O som do rio no vale é a sua grande língua,
As cores da montanha seu corpo puro.
De noite eu ouvi os oitenta e quatro mil hinos de glória, 
Mas como contar isto a todo mundo no dia seguinte?

Ele mostrou este poema ao Mestre Zen Joso, que reconheceu sua compreensão. Um belo dia Sotoba se encontrou com o Mestre Zen Buchin Ryogen e pediu para se tornar seu discípulo. Buchin outorgou-lhe então o manto buddhista bem como os preceitos. Sotoba envergou o manto e encetou sua prática buddhista. Mais tarde Sotoba deu de presente a Buchin um obi muito bonito, do tipo usado apenas por pessoas de alta classe social. Este presente não podia ser adquirido através de dinheiro ou de influência. As pessoas elogiavam o verso de Sotoba, bem como o presente que ele deu a seu mestre. Sua fama é ainda muito difundida e a maior parte das pessoas crê que não atingirá jamais o estágio espiritual de Sotoba. 
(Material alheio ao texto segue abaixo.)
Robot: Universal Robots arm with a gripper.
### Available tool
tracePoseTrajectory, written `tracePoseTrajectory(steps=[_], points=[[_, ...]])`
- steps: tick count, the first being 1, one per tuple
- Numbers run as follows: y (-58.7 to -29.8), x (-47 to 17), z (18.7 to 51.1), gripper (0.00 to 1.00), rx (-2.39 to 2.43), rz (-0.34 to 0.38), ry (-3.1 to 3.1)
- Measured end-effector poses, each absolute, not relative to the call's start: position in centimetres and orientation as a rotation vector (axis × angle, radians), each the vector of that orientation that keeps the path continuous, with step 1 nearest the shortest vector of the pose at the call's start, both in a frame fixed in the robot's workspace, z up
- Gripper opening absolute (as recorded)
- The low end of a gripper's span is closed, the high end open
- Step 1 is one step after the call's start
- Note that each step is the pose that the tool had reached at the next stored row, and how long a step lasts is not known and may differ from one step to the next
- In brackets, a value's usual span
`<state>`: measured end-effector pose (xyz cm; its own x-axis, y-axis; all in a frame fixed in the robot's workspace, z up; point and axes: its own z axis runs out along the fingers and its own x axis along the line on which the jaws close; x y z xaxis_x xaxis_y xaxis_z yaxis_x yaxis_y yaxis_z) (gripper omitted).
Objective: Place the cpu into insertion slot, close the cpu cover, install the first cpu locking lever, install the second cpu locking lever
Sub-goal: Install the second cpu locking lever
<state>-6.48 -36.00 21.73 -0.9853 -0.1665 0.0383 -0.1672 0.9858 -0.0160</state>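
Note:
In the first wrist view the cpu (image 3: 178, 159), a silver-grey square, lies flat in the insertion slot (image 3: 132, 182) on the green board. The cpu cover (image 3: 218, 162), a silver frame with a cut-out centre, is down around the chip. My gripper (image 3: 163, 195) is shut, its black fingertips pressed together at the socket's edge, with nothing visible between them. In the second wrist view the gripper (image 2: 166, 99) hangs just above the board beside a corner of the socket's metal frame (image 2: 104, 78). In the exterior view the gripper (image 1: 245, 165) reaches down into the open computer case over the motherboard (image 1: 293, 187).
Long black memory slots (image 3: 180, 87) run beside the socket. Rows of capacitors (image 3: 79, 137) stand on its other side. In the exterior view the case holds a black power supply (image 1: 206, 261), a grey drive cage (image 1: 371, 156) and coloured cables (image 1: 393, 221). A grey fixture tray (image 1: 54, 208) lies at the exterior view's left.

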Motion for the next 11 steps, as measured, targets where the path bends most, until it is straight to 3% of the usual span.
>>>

A prática de Sotoba fez com que ganhasse a compreensão ao ouvir o som do rio no vale, e seu exemplo é digno de ser seguido. Que lastimável que desde os tempos antigos até os modernos hajam pessoas que não possam perceber que o universo inteiro está continuamente proclamando a forma verdadeira do corpo de Buddha. Estas pessoas são forçosamente infelizes. O que podem observar ao ver uma montanha? O que ouvem ao escutar um rio no vale? Ouvem apenas um som em vez dos oitenta e quatro mil hinos de glória? Que lastimável muitos apreciarem tão somente os aspectos superficiais do som e da cor. Nem sequer conseguem apreciar e degustar a forma e voz de Buddha numa paisagem. Não tiveram jamais a oportunidade de conhecer o maravilhoso Caminho do Buddha: montanhas e rios sem cessar estão a proclamar a Lei, bem como as cores das montanhas estão a manifestar Seu corpo puro, e isto, nada mais que isto, é a vida sem limites. Se a pessoa não chegou a experimentar isto, crê que quando as montanhas aparecem elas se encontram próximas, e se estiverem ocultas, então neste caso se acham longínquas. Contudo, sua aparição ou não e sua proximidade ou distanciamento são coisas relativas — transcendem nossa discriminação. 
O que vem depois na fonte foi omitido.